We’re standing outside a not-lavish hotel, that was originally built for American construction workers at the nearby former Nato Army base in Asbru. A 20-minute cab ride from Keflavik airport, Asbru is a huge industrial estate dotted with many gigantic, anonymous-looking sheds. The hotel is a pleasant 10-minute walk, under limitless skies to ATP 2015. Waiting to check in, we hear a woman’s voice screaming and wailing in one of the rooms upstairs. A Glaswegian helicopter engineer we’ve just met nudges us with a giggle “Someone’s already having a good time eh…”. A few minutes later, a darkly dressed American band quickly load their stuff into a brightly painted van. Not recognising them, we ask if they’re on the ATP bill and who they are. We’re not gonna mess up this time round.
A few hours earlier, at the airport, we fail to pick out the most influential rapper of his generation, Chuck D, as he trundled past us with the Public Enemy platoon in tow. He acknowledged our baffled face with a priceless “hey man” and continued to the coach taking them to Atlantic Studios, the ATP site. He disappears and seconds later, the unmistakeable Flavor Flav suddenly appears, like he’s just been beamed down. Dwarfed by his own trolley and wearing a green velour tracksuit, comedy-sized gold headphones and his ever-present clock, we suddenly wondered if he ever has problems getting that thing through security. We then realise he’s pushing his trolley in the opposite direction to Chuck’s. “Hey, Flavour!” we call in our suddenly fruity Belfast accent. “Your bus is over there, Chuck’s on it!”. “Thanks Buddy”, he says politely, as he does a heavy U-turn.
“I must remember faces better”, we tell ourselves about missing the chance to ask Chuck D a stupid question.
Back at the hotel, the band reveal they’re Chelsea Wolfe. They laugh in unison when we ask if one of their number is having loud sex in their room. “That’s Chelsea”, one replies. “She likes to warm up in her room”. Ah, just warming up her voice then, that’s nice. It did sound like a full-throttle shag though.

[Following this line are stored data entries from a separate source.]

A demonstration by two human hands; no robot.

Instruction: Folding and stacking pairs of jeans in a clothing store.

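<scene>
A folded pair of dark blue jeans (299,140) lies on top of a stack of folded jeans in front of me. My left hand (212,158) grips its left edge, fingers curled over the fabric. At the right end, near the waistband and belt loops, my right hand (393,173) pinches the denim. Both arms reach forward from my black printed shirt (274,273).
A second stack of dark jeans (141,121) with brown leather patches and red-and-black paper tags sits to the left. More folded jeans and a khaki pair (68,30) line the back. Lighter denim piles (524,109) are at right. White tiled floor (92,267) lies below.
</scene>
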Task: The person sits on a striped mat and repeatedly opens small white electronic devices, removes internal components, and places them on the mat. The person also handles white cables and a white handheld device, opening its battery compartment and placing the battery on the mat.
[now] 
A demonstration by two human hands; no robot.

Warmed up and ready, a raven-haired figure in a flowing chemise shirt bolts out of the hotel and leaps into the heaving Mitsubishi with the rest of the band. As they drive off, their solemn faces look pointedly funny behind the windows of the camper.
Our plane had landed without a fuss that morning, in contrast to the previous day’s commute to catch it on the hottest day of the year. That was exhausting and left us feeling as sleepy as Dorothy in the Wizard of Oz, when she nearly dies among the roses. Nothing could dampen our excitement though. We’ve waited years to see some of the bands on the ATP line up. The last festival we did was Glastonbury ’97. ATP has a lot to live up to. Marked by an always impressive roster, this boutique festival has become a byword for administrative chaos. Ticket problems, bizarre news updates and dodgy sound on the main stage, these are just some of the gripes that have been fired in their direction.
When we get there we don’t get a sense of the chaos as we enter the Atlantic Studio gates. There’s security, not too much, and a large crowd of chatty music fans in obscure t-shirts are already standing around drinking cans of lager.
The festival’s main stage is inside a gigantic hangar (of course), black on the inside, ugly on the out. Aside from a drab carpark for socialising and high-priced food, we are surrounded by sparse countryside that’s awash in lupin flowers. They are everywhere like, well, shit in a field. The alien flora was introduced to Iceland to combat erosion and now cover the landscape like a poor bit of Photoshopping. Clouds above us stretch for hundreds of miles, it seems. Iceland is a truly beautiful country. Close to the hangar are a number of other venues, one for dance acts, one for cinema (showing mostly horror) and a third for avant-garde acts – the kind who make gentle love to cellos in an hour-long set or who smash pianos with hammers. The following night, when we set out to find the dance “shed”, someone told us that it had been closed after a geezer (off his face on beer and snuff) set off a fire extinguisher and caused much damage to the electrics.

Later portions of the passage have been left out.